ACTION ITEM: Only those lines in the data below from the line containing "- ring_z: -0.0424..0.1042" through the line containing "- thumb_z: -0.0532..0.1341", both included, should be restated word for word.

INFORMATION SUPPLIED:
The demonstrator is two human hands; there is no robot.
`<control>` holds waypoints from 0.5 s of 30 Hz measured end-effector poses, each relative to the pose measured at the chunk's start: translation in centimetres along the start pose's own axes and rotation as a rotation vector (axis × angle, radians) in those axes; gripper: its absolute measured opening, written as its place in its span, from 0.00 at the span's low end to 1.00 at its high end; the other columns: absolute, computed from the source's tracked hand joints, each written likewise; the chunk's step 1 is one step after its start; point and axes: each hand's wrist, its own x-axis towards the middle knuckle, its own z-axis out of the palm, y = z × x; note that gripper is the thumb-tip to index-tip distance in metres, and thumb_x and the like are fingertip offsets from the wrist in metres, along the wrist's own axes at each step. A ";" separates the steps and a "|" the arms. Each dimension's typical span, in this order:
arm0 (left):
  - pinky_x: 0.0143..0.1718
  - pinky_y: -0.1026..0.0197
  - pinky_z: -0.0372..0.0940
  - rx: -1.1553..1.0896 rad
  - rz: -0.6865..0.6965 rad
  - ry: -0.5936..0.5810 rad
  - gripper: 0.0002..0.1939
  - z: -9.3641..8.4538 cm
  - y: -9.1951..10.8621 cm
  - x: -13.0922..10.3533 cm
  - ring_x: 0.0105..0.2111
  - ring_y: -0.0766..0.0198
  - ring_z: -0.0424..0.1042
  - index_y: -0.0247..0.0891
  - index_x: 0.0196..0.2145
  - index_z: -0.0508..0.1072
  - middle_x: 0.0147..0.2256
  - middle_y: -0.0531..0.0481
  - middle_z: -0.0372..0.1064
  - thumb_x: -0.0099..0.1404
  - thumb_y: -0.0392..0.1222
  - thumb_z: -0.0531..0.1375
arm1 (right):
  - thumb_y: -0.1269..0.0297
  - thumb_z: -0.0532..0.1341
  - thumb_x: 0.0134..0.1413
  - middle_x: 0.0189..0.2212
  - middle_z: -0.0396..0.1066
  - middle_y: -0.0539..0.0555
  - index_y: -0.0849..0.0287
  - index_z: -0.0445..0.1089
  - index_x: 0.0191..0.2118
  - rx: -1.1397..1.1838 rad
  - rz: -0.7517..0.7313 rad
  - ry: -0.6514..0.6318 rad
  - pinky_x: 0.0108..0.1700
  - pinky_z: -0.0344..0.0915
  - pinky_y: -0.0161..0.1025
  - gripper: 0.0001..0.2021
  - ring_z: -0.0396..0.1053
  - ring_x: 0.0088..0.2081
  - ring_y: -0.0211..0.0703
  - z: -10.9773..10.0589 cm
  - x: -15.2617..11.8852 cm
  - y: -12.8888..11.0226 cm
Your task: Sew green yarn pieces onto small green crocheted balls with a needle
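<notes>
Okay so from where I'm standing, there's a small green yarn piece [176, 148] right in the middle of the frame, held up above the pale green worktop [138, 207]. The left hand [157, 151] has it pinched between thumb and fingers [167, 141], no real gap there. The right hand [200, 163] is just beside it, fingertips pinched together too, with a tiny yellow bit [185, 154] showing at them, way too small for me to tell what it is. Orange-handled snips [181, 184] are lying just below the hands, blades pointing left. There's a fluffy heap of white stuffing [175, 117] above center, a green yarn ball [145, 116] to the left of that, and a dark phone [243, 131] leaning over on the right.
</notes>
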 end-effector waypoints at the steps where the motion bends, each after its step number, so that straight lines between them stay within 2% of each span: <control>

EXERCISE OUTPUT:
  - ring_z: -0.0424..0.1042
  - index_y: -0.0247..0.0891
  - index_x: 0.0196..0.2145
  - index_z: -0.0508..0.1072
  - middle_x: 0.0147..0.2256
  - middle_y: -0.0531..0.0481
  - middle_z: -0.0372..0.1064
  - thumb_x: -0.0099..0.1404
  - thumb_y: -0.0392..0.1222
  - thumb_z: -0.0531..0.1375
arm1 (right):
  - thumb_y: -0.1269..0.0297
  - thumb_z: -0.0532..0.1341

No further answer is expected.